◆ Your assignment ◆
Once you find a line containing the word "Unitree" in the entries below, copy it.

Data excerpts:
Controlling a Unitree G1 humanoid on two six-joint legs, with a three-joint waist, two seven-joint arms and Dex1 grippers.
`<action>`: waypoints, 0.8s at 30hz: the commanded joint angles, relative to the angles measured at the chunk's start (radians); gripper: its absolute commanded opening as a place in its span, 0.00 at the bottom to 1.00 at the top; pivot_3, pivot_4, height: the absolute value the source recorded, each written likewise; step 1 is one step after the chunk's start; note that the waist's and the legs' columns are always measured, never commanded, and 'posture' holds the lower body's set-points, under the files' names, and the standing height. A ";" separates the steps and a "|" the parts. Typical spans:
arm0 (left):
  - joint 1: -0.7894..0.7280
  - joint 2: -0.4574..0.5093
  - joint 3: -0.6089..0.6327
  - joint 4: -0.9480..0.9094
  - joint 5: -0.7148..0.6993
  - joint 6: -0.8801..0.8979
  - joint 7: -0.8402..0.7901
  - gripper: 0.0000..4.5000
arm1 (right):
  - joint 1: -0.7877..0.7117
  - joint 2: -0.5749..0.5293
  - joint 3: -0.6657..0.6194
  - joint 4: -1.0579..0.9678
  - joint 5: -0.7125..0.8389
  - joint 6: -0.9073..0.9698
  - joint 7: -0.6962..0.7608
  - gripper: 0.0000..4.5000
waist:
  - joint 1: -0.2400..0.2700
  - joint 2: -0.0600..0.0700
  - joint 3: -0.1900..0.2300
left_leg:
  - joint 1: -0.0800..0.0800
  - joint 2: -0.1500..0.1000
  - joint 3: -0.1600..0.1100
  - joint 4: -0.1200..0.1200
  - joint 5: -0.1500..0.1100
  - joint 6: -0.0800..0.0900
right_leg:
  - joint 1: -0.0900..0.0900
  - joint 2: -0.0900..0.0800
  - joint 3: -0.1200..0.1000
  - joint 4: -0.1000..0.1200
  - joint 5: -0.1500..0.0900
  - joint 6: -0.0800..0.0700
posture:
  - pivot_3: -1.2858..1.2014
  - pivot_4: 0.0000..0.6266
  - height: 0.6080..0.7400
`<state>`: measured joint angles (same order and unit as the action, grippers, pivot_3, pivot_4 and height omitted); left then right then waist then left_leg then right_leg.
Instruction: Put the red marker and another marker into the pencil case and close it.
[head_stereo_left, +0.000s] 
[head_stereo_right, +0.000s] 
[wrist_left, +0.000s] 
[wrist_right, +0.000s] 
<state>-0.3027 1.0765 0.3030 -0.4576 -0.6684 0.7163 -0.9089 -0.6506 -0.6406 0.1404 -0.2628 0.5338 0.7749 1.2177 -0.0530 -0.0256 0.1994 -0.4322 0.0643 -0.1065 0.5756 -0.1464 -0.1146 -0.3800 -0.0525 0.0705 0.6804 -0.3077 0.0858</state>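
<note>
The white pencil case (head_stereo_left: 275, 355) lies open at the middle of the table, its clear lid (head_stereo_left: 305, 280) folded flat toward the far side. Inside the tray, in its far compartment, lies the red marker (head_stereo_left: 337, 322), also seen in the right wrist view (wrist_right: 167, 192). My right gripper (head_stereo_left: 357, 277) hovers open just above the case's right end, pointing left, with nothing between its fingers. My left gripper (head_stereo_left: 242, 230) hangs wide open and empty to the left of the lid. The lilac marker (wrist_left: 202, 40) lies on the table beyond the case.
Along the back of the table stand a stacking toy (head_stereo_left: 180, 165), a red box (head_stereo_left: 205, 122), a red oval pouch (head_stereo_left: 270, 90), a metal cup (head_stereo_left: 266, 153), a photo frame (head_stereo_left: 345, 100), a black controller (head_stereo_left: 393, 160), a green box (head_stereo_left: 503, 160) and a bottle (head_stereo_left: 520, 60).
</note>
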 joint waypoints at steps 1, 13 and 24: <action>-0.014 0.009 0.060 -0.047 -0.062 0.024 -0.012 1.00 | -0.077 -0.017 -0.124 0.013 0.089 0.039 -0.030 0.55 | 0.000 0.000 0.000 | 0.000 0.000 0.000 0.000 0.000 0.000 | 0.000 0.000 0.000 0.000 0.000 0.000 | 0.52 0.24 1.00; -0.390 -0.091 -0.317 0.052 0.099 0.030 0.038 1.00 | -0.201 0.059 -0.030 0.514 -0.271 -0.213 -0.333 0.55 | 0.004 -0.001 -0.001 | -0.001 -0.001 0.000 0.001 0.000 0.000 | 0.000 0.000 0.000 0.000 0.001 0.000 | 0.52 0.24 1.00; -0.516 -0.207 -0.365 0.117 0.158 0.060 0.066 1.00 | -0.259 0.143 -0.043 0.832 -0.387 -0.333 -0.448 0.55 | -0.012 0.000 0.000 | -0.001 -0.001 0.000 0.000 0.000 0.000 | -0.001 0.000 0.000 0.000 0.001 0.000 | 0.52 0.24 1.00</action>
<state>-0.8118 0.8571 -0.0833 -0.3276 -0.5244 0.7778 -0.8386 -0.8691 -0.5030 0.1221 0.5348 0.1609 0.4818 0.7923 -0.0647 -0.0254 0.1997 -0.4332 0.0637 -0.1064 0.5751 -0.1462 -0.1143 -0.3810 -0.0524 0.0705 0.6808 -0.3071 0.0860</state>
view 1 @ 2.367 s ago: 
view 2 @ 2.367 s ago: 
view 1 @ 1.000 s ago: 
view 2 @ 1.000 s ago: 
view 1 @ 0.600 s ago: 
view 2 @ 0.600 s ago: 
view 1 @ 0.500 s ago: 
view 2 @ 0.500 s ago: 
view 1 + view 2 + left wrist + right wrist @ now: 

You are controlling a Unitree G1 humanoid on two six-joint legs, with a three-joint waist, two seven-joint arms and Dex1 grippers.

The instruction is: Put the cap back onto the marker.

◆ Result for this task ◆
Controlling a Unitree G1 humanoid on two six-joint legs, with a three-joint waist, two seven-joint arms and Dex1 grippers.
You are controlling a Unitree G1 humanoid on two six-joint legs, with a three-joint waist, two seven-joint arms and Dex1 grippers.

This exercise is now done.